◆ **Work request**
Your answer must consist of exactly the lines below, starting with the line with "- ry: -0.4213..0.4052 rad" and going on through the line with "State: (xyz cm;", and nothing else.

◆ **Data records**
--- START ---

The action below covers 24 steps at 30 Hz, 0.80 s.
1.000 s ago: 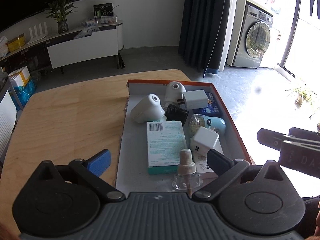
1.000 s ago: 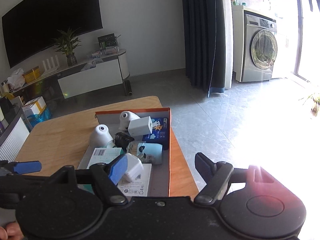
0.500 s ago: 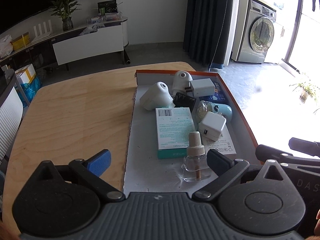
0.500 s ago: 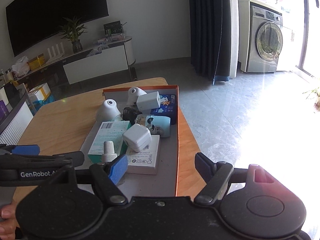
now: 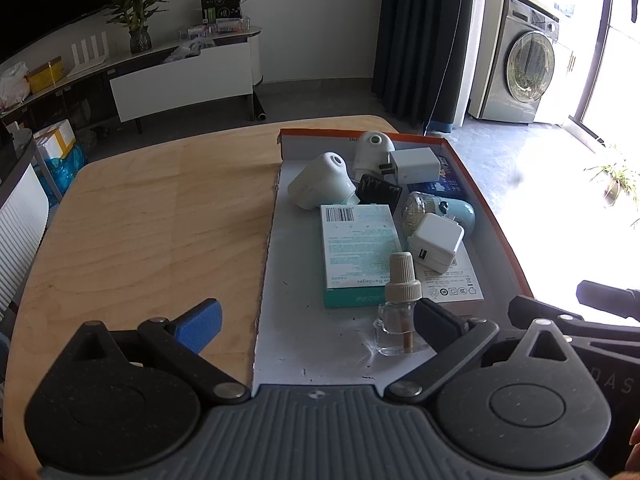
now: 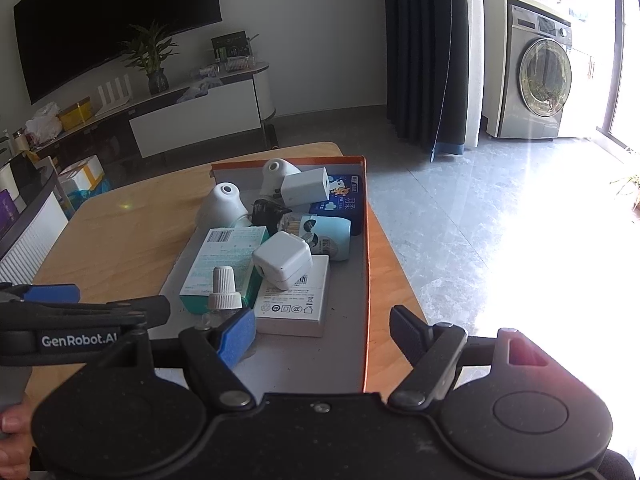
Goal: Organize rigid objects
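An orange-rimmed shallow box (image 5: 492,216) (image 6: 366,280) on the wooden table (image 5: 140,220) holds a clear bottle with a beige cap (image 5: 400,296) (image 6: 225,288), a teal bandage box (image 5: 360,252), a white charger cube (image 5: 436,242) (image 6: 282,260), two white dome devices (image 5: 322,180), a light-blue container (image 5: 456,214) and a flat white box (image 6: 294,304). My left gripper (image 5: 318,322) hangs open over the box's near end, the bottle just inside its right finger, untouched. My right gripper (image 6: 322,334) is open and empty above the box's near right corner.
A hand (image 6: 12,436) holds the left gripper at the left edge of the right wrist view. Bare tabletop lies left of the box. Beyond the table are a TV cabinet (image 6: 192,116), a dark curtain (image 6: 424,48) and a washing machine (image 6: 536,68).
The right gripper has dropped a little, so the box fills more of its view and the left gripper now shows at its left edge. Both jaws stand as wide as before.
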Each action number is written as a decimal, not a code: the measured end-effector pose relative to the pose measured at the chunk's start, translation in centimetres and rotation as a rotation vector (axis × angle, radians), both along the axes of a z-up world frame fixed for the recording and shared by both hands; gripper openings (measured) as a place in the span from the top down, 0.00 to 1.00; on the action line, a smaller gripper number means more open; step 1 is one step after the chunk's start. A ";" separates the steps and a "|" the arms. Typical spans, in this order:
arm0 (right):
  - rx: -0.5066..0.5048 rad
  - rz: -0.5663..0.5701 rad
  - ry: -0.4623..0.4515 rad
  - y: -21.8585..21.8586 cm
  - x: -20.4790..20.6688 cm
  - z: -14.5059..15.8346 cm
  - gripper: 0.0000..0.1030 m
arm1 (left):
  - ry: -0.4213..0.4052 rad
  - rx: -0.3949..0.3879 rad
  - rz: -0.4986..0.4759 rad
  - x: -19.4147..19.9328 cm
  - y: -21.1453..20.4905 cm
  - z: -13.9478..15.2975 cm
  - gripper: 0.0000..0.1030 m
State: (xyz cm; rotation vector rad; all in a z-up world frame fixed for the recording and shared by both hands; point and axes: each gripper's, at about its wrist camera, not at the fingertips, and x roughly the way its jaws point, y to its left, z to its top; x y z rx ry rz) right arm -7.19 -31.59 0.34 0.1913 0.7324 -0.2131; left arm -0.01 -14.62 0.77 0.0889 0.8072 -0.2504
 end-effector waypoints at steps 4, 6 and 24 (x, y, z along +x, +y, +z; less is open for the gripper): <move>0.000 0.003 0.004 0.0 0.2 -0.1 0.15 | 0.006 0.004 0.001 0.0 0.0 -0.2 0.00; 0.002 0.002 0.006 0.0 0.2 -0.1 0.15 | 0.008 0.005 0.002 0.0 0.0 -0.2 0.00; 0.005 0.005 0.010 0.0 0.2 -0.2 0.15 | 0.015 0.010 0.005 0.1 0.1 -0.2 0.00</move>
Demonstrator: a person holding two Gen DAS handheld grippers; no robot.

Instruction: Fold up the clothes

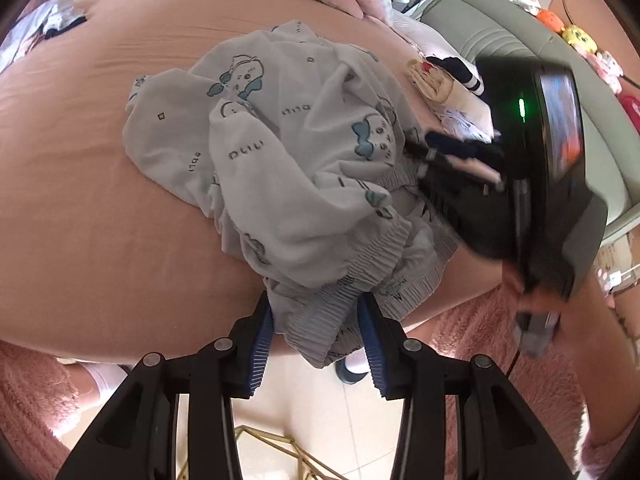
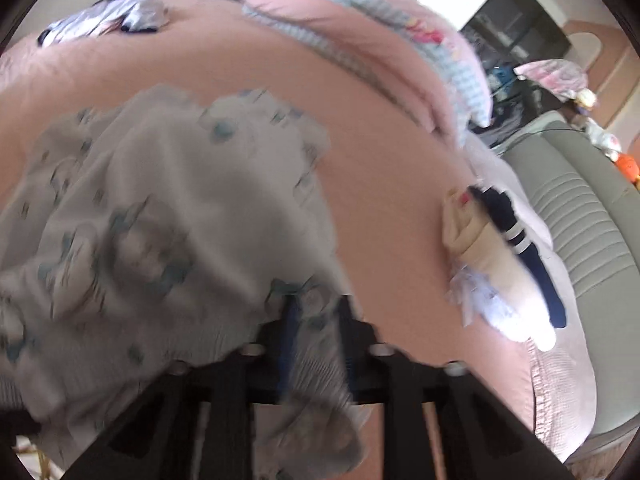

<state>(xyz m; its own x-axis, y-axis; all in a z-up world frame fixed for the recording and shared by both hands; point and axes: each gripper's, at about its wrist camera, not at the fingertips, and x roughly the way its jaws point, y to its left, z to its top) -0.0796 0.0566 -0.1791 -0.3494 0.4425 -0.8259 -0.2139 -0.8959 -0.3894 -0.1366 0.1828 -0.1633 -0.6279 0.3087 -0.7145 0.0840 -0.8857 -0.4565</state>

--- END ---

◆ **Expected answer**
  - ry: -0.4213..0.4052 rad
  - rx: -0.3949..0.3879 rad
  - rz: -0.4986..0.4759 rad
  - x: -19.4147..19.9328 cm
  - y: -21.1453..20.4905 cm
  - z: -13.9478..15.2975 cm
  - gripper: 0.0000..0.1030 m
State: (xyz cm; rotation vector rad; all in a z-up world frame fixed for the recording and shared by both hands; point and axes: each gripper's, at about its wrist camera, not at the fingertips, and x roughly the way its jaws point, y to its left, z to its top; x y z rx ry rz) right arm -7.19 -31.59 0.34 0.1913 0.7324 -0.2131; left arm -0.01 -14.62 0.77 0.0889 0.8072 -0.2504

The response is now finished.